Case details

Family: Driver under the influence of drugs hit jogger





Result type

Not present

On April 6, 2014, plaintiffs’ decedent Christopher Prewitt, 38, a school’s assistant principal, was jogging on Victoria Avenue, in Ventura, training for a marathon, when a vehicle operated by Shante Chappell struck him. Prewitt died at the scene. Chappell admitted to smoking marijuana and taking half a Xanax prior to the crash. She was criminally charged with gross vehicular manslaughter while under the influence. Chappell pleaded guilty to the offense 10 days after the accident, on April 16, 2014 and she was sentenced to prison. The decedent’s wife, Erin Prewitt, and his minor daughter, Isabella Prewitt, sued Chappell; the believed owner of Chappell’s vehicle, Lourdes Chappell; and the person who allegedly supplied drugs to Shante Chappell before the collision, Nicole Parker. The Prewitt family alleged that Shante Chappell was negligent in the operation of her vehicle and that Lourdes Chappell was vicariously liable for Shante Chappell’s actions. They also alleged that Parker was negligent for violating the Drug Dealer Liability Act. Although a police report stated that Lourdes Chappell owned Shante Chappell’s vehicle, it was later discovered to be not true. As a result, Lourdes Chappell was dismissed from the case. In addition, a default judgment was entered against Parker, and the matter continued against Shante Chappell only. Shante Chappell stipulated to liability but claimed that she was not under the influence of intoxicating substances at the time of the crash., Prewitt sustained traumatic and died at the scene.
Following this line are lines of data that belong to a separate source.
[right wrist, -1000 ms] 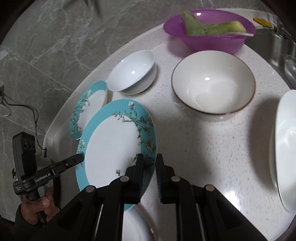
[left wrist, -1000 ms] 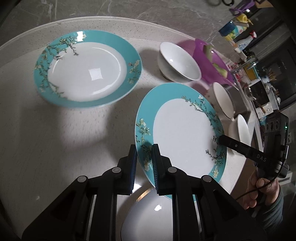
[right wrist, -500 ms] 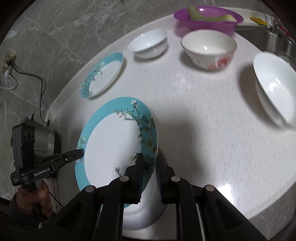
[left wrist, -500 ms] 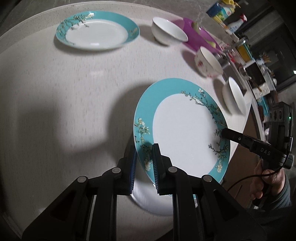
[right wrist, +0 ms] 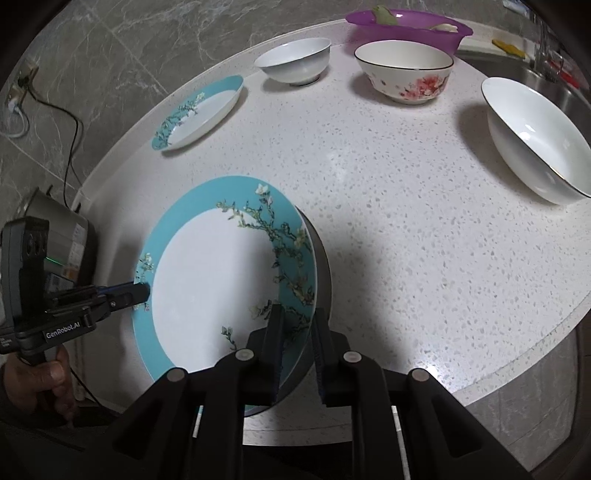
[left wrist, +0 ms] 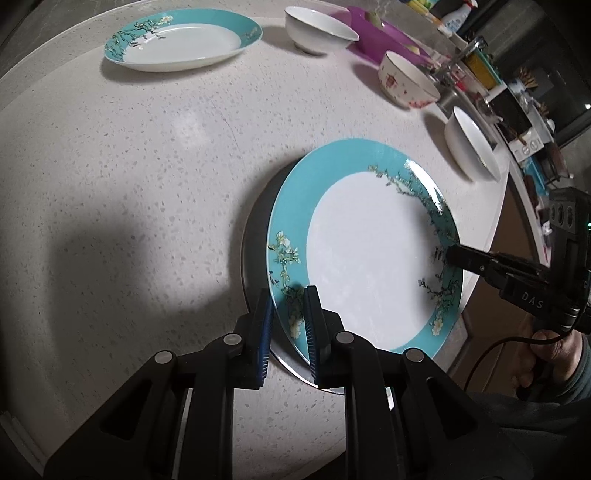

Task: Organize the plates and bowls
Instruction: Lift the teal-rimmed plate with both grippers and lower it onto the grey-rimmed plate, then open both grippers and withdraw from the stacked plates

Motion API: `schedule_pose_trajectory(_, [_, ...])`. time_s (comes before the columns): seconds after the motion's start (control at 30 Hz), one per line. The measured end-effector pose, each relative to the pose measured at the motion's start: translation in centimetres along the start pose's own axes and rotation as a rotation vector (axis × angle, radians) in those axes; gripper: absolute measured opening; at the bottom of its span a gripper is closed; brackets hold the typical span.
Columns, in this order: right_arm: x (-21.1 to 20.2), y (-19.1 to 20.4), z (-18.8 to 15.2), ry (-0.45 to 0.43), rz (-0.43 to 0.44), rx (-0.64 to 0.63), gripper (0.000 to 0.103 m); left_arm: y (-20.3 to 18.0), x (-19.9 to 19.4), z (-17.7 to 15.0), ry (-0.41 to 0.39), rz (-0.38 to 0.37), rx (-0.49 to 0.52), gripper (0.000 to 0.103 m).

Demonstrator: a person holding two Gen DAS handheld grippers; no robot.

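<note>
Both grippers hold a turquoise-rimmed plate with a blossom pattern [left wrist: 369, 251] [right wrist: 218, 280], slightly tilted, near the counter's front edge. My left gripper [left wrist: 288, 299] [right wrist: 142, 291] is shut on its left rim. My right gripper [right wrist: 298, 314] [left wrist: 452, 254] is shut on the opposite rim. A pale dish [left wrist: 255, 258] lies right under the plate and is mostly hidden; whether they touch I cannot tell. A matching turquoise plate [left wrist: 184, 40] [right wrist: 199, 110] rests at the far left.
Along the far side stand a plain white bowl [right wrist: 293, 61], a floral bowl [right wrist: 404, 75] and a purple bowl [right wrist: 406, 26] with food scraps. A wide white bowl [right wrist: 535, 140] sits at the right, beside the sink [right wrist: 546, 77]. A hand grips each handle.
Both grippers carried the plate back from the far dishes toward the counter's front edge. It now sits low over the pale dish.
</note>
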State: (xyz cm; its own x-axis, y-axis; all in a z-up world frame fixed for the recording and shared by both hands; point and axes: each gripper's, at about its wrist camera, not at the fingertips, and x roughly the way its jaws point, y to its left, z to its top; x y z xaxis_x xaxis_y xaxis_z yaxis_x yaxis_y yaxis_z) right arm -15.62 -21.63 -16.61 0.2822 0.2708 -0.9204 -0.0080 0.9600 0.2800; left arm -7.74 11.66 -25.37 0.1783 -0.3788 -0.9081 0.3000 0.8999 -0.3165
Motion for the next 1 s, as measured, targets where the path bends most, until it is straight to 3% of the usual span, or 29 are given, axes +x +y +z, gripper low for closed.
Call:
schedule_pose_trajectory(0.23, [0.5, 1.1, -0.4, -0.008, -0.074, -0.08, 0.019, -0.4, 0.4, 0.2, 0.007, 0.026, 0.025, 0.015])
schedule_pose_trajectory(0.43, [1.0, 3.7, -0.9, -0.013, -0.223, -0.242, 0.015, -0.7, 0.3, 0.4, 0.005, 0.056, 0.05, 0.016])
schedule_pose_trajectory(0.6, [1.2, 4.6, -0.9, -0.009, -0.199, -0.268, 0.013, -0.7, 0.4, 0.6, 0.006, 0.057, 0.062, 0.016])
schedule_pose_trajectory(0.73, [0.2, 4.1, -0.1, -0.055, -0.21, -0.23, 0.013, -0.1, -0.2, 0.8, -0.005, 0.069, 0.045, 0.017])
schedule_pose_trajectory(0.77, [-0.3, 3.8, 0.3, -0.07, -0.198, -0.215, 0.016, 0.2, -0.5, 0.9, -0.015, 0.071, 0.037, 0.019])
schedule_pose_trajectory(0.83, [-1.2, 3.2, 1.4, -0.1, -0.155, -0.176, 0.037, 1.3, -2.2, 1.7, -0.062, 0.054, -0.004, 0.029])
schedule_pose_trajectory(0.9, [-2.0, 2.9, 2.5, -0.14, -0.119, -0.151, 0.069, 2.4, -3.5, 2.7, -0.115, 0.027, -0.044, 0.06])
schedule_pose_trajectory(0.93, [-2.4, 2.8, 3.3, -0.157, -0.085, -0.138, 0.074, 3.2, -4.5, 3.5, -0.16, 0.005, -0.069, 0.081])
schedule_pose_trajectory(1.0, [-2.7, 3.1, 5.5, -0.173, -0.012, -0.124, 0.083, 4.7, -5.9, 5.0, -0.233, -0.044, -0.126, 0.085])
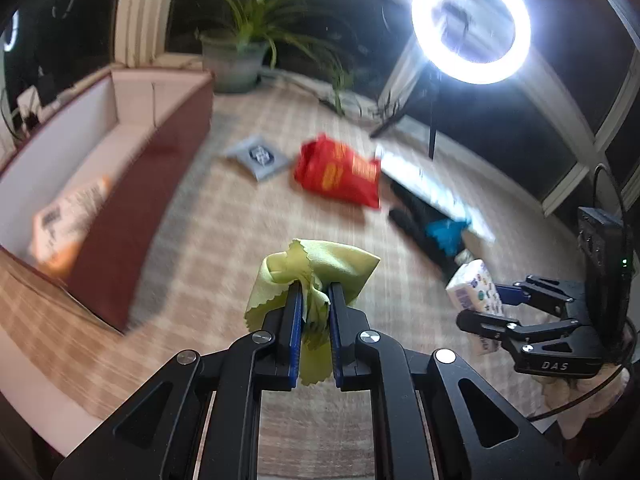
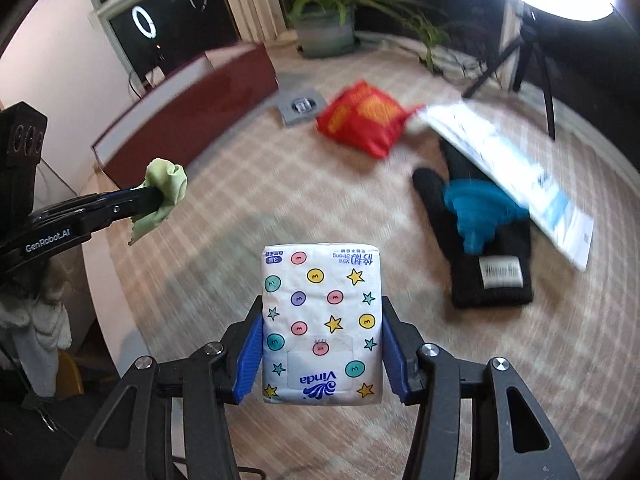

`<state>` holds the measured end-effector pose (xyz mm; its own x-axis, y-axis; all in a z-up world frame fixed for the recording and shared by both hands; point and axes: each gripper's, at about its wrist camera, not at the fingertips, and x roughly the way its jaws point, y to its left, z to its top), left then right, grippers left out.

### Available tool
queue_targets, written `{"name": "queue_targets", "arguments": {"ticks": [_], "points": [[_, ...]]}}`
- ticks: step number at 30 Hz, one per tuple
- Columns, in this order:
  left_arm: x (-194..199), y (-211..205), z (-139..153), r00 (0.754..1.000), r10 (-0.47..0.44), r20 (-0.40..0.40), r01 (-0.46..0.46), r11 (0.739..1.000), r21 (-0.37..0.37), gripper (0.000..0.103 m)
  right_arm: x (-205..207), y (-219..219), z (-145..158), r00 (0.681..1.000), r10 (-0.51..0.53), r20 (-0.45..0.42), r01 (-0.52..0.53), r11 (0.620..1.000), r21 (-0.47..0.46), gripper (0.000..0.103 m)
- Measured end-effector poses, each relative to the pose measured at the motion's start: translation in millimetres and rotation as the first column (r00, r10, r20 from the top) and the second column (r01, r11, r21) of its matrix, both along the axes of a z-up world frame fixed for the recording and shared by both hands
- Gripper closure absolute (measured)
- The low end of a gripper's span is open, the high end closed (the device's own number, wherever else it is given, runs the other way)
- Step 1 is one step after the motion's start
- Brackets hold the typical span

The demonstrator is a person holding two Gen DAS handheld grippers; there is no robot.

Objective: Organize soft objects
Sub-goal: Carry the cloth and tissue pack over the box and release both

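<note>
My left gripper [image 1: 315, 292] is shut on a crumpled yellow-green cloth [image 1: 320, 264] and holds it above the table; it also shows in the right wrist view [image 2: 164, 188]. My right gripper [image 2: 323, 312] is shut on a white Vinda tissue pack [image 2: 322, 328] with coloured dots and stars, also seen in the left wrist view [image 1: 474, 288]. A red snack bag [image 1: 340, 174] [image 2: 366, 118] and a small grey pouch [image 1: 258, 158] [image 2: 302, 106] lie on the checked tablecloth. A dark red box [image 1: 120, 184] [image 2: 192, 116] at the left holds an orange-and-white packet [image 1: 68, 220].
A black knit item [image 2: 492, 268] with a blue thing [image 2: 478, 208] on it lies at the right, under a white-and-blue flat package [image 2: 516, 168]. A potted plant [image 1: 236, 54] and a ring light [image 1: 472, 20] on a tripod stand at the back.
</note>
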<state>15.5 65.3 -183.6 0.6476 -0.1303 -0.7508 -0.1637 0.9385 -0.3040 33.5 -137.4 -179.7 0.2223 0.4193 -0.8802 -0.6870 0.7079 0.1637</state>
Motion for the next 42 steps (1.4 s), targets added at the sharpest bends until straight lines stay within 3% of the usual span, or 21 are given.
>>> {"name": "queue_targets", "arguments": {"ticks": [5, 9, 18, 28, 38, 40, 42], "points": [[-7, 30, 31, 0.997, 0.036, 0.067, -0.036, 0.999, 0.005, 0.093, 7, 37, 30, 0.998, 0.035, 0.051, -0.038, 0.998, 0.055, 0.055], [-14, 60, 49, 0.992, 0.080, 0.100, -0.085, 0.995, 0.053, 0.093, 10, 80, 56, 0.990, 0.089, 0.108, -0.098, 0.992, 0.083, 0.055], [-25, 144, 56, 0.976, 0.197, 0.097, -0.206, 0.975, 0.090, 0.093, 23, 204, 89, 0.967, 0.201, 0.158, -0.221, 0.967, 0.122, 0.055], [-19, 193, 34, 0.977, 0.210, 0.037, -0.213, 0.969, 0.123, 0.093, 48, 321, 56, 0.961, 0.263, 0.089, -0.268, 0.962, 0.058, 0.055], [-5, 209, 17, 0.985, 0.175, -0.011, -0.173, 0.979, 0.112, 0.092, 61, 368, 24, 0.959, 0.277, 0.055, -0.276, 0.961, -0.031, 0.054], [-3, 209, 16, 0.986, 0.163, -0.019, -0.160, 0.981, 0.111, 0.085, 63, 371, 23, 0.962, 0.270, 0.040, -0.269, 0.963, -0.018, 0.050], [-2, 210, 15, 0.987, 0.160, -0.024, -0.157, 0.981, 0.115, 0.064, 66, 373, 24, 0.967, 0.254, 0.036, -0.254, 0.967, 0.000, 0.036]]}}
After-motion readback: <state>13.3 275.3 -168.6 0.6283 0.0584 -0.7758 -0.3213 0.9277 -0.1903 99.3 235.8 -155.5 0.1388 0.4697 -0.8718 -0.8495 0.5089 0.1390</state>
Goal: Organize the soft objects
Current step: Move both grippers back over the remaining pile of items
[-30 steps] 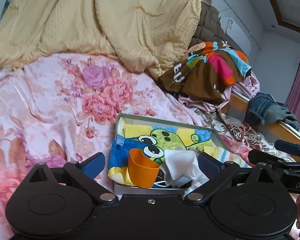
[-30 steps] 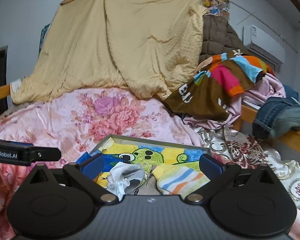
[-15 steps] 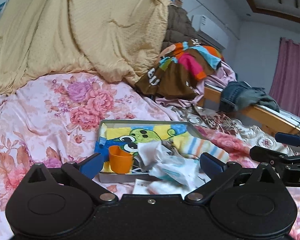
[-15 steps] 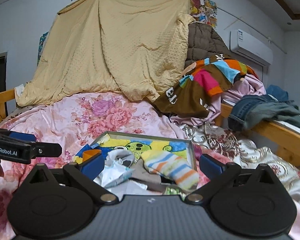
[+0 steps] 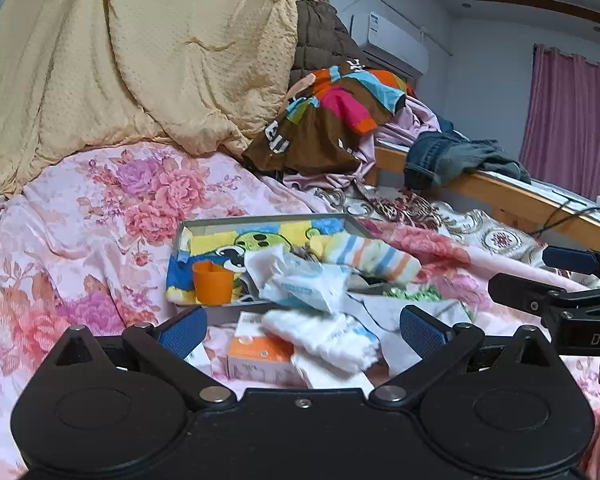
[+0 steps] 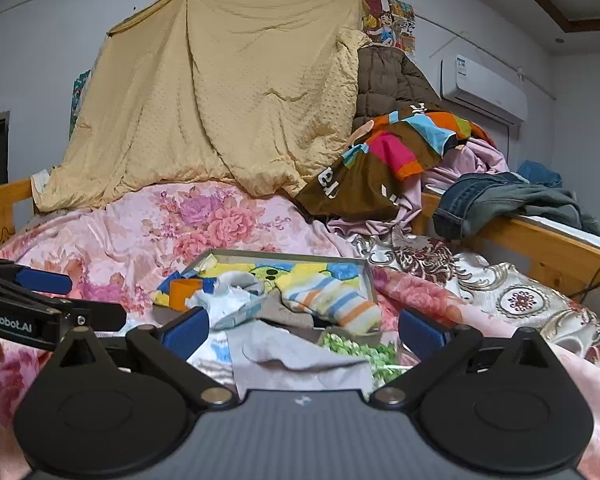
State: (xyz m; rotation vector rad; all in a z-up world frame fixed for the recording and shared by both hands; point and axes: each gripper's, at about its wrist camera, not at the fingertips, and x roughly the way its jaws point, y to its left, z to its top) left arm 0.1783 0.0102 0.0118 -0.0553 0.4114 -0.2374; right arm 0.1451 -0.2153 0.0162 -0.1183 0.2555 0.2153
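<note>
A shallow grey tray (image 5: 260, 221) (image 6: 374, 280) lies on the floral bedspread, lined with a cartoon frog towel (image 5: 236, 245) (image 6: 268, 270). In it stand an orange cup (image 5: 212, 282) (image 6: 183, 287) and a striped sock (image 5: 370, 258) (image 6: 332, 300), with crumpled white cloths (image 5: 300, 280) spilling over its near edge. A white folded cloth (image 5: 324, 336) and an orange box (image 5: 260, 354) lie in front. My left gripper (image 5: 302, 330) is open above them, holding nothing. My right gripper (image 6: 302, 328) is open over a grey cloth (image 6: 296, 356) and a green patterned cloth (image 6: 360, 348).
A yellow quilt (image 6: 228, 112) hangs behind the bed. A brown multicoloured garment (image 6: 380, 160) and jeans (image 6: 500, 200) lie on the wooden rail (image 6: 540, 240) at the right. The pink floral bedspread (image 5: 80, 240) spreads wide to the left. An air conditioner (image 6: 484, 88) hangs on the wall.
Both grippers have drawn back from the tray and stayed open. More of the bed shows, with the white cloth, orange box and grey cloth now in front of the tray.
</note>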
He was 38 years old and was survived by his wife, Erin Prewitt, who was a life coach, and his daughter, Isabella Prewitt, who was 12 years old at the time of the accident. Erin and Isabella Prewitt sought recovery of wrongful death damages. They also sought recovery of punitive damages against Shante Chappell. At trial, plaintiffs’ counsel asked the jury to award the Prewitt family $125 million in total damages. Defense counsel argued that the plaintiffs’ economic damages only totaled $2 million. Counsel also argued that punitive damages were not warranted, as Shante Chappell did not act with malice or oppression, had already been punished criminally and had no ability to pay.